§ **Exercise requirements**
Find the number of lines below in which the word "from" appears, and write that number only.
= = = = = = =
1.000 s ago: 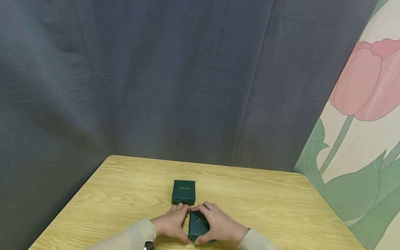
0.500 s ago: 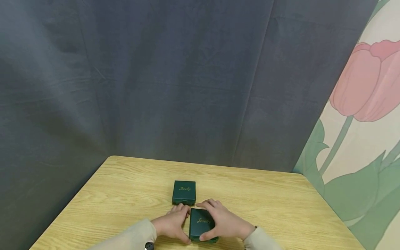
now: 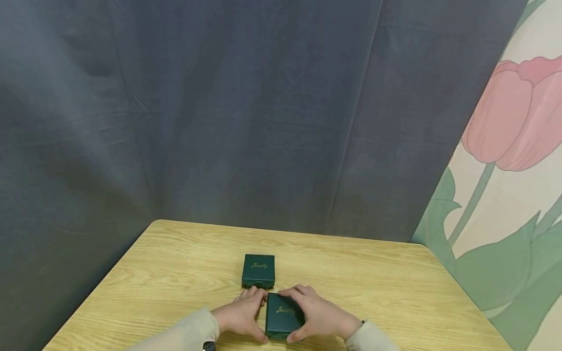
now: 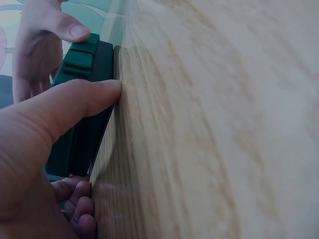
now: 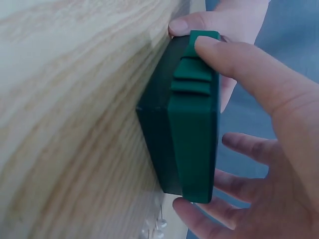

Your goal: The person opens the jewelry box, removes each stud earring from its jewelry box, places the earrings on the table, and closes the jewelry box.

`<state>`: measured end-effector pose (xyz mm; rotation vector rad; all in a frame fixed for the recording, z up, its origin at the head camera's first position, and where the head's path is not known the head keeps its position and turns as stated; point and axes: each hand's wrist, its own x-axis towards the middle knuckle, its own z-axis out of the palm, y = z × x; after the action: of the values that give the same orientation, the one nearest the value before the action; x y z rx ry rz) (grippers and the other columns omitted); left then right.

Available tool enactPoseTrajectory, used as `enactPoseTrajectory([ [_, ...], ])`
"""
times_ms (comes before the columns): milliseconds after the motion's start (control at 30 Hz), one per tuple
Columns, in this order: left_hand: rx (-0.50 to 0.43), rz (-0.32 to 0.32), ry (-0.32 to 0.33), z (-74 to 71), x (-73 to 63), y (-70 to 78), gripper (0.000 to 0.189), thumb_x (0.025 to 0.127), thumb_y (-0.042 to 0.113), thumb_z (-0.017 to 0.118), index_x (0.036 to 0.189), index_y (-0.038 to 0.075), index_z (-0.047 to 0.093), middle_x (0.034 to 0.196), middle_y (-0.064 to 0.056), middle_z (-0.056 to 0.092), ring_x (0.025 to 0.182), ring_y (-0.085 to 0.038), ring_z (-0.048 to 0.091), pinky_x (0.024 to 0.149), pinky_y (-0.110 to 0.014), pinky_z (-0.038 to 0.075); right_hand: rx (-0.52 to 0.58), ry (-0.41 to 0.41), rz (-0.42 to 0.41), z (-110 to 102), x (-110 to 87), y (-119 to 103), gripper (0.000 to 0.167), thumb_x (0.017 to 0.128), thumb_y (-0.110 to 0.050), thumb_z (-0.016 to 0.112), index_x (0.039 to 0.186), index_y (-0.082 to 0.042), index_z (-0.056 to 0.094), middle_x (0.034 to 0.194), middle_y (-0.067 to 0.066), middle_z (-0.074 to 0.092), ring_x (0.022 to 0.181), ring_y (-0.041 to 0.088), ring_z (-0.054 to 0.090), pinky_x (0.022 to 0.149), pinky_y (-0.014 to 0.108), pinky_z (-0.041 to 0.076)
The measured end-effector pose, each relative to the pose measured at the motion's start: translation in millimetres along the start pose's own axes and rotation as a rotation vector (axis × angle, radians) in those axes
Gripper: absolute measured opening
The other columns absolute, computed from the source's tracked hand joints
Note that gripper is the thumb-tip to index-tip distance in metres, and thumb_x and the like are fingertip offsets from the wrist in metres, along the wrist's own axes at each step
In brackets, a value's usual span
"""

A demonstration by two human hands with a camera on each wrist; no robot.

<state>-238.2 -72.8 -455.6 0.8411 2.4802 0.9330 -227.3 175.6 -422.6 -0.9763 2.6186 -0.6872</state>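
A dark green jewelry box with gold lettering lies on the near part of the table, its lid down. My left hand is curved along its left side, thumb at the front corner, fingers at the back one. Across the right part of the lid arches my right hand, gripping the box between thumb at the front and fingers at the back. In the right wrist view, the right thumb presses the raised green tab on the box's front; the left thumb touches the lower corner.
Just behind the left fingers stands a second green jewelry box, with similar lettering. Small shiny beads show by the box in the right wrist view. A dark curtain hangs behind the wooden table; a tulip-painted wall is at the right.
My right hand has shifted a little to the right along the near box, baring more of its lid. The left hand and the far box stay in place.
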Motion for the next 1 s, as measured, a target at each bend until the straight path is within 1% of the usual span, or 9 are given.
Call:
enactPoseTrajectory([
  [267,0.003,-0.002,0.016,1.5,-0.4,2.6,0.071,0.067,0.034,0.085,0.124,0.016,0.047,0.104,0.006,0.044,0.092,-0.010,0.036,0.084,-0.031,0.035,0.001,-0.003,0.026,4.5,1.5,0.6,0.085,0.073,-0.052,0.079,0.144,-0.028,0.039,0.131,-0.005,0.048,0.117,0.020,0.045,0.086,0.035,0.048],
  [333,0.001,-0.016,0.023,2.2,-0.5,4.1,0.070,0.066,0.032,0.086,0.122,0.017,0.047,0.101,0.006,0.045,0.091,-0.011,0.035,0.084,-0.031,0.035,0.012,-0.001,0.029,5.3,1.9,0.7,0.085,0.072,-0.052,0.080,0.144,-0.029,0.040,0.131,-0.005,0.048,0.116,0.020,0.045,0.085,0.035,0.048],
  [433,-0.039,-0.026,0.043,4.5,0.2,6.2,0.066,0.065,0.025,0.087,0.118,0.016,0.048,0.094,0.006,0.047,0.088,-0.013,0.036,0.082,-0.031,0.032,0.033,0.008,0.033,6.0,2.1,1.0,0.085,0.072,-0.051,0.081,0.143,-0.028,0.041,0.130,-0.005,0.049,0.114,0.019,0.045,0.084,0.034,0.048],
  [500,-0.093,-0.026,0.060,7.0,0.9,7.4,0.065,0.063,0.017,0.086,0.115,0.014,0.048,0.089,0.005,0.049,0.085,-0.014,0.036,0.080,-0.030,0.032,0.050,0.016,0.035,6.3,2.0,1.6,0.084,0.071,-0.050,0.082,0.142,-0.028,0.042,0.129,-0.004,0.049,0.112,0.018,0.045,0.083,0.033,0.047],
  [533,-0.142,-0.025,0.062,8.4,1.3,7.7,0.065,0.064,0.012,0.086,0.117,0.012,0.048,0.088,0.004,0.050,0.083,-0.014,0.038,0.078,-0.029,0.032,0.057,0.021,0.035,6.2,1.9,2.0,0.083,0.071,-0.049,0.082,0.141,-0.027,0.043,0.128,-0.004,0.049,0.111,0.017,0.045,0.083,0.033,0.047],
  [700,-0.398,-0.041,0.062,10.7,3.7,13.6,0.079,0.064,-0.009,0.079,0.132,-0.001,0.040,0.084,-0.004,0.053,0.074,-0.016,0.045,0.066,-0.027,0.038,0.063,0.050,0.017,-1.0,-0.2,3.1,0.083,0.070,-0.049,0.083,0.141,-0.028,0.044,0.127,-0.004,0.050,0.111,0.019,0.045,0.084,0.033,0.047],
  [800,-0.474,-0.055,0.096,2.5,7.4,26.7,0.084,0.066,-0.013,0.076,0.139,-0.006,0.034,0.085,-0.008,0.052,0.073,-0.018,0.048,0.064,-0.028,0.041,0.058,0.082,0.006,-16.0,-1.2,2.1,0.084,0.070,-0.049,0.083,0.141,-0.027,0.043,0.127,-0.003,0.050,0.112,0.021,0.045,0.085,0.036,0.047],
  [933,-0.475,-0.061,0.173,-17.6,16.9,50.6,0.081,0.070,-0.015,0.070,0.141,-0.010,0.032,0.090,-0.010,0.051,0.075,-0.018,0.049,0.065,-0.030,0.044,0.032,0.152,0.005,-43.8,0.3,2.4,0.086,0.069,-0.045,0.085,0.142,-0.025,0.043,0.130,-0.001,0.049,0.114,0.023,0.045,0.087,0.041,0.046],
  [1000,-0.478,-0.062,0.195,-27.7,22.3,60.0,0.076,0.075,-0.014,0.066,0.143,-0.011,0.031,0.097,-0.012,0.054,0.079,-0.019,0.051,0.066,-0.031,0.045,0.007,0.190,0.005,-56.9,2.6,4.2,0.087,0.068,-0.042,0.086,0.142,-0.023,0.043,0.131,0.001,0.049,0.114,0.024,0.045,0.086,0.043,0.046],
])
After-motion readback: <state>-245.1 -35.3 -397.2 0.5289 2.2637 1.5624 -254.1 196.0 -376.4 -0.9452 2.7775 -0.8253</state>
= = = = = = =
§ **Task response**
3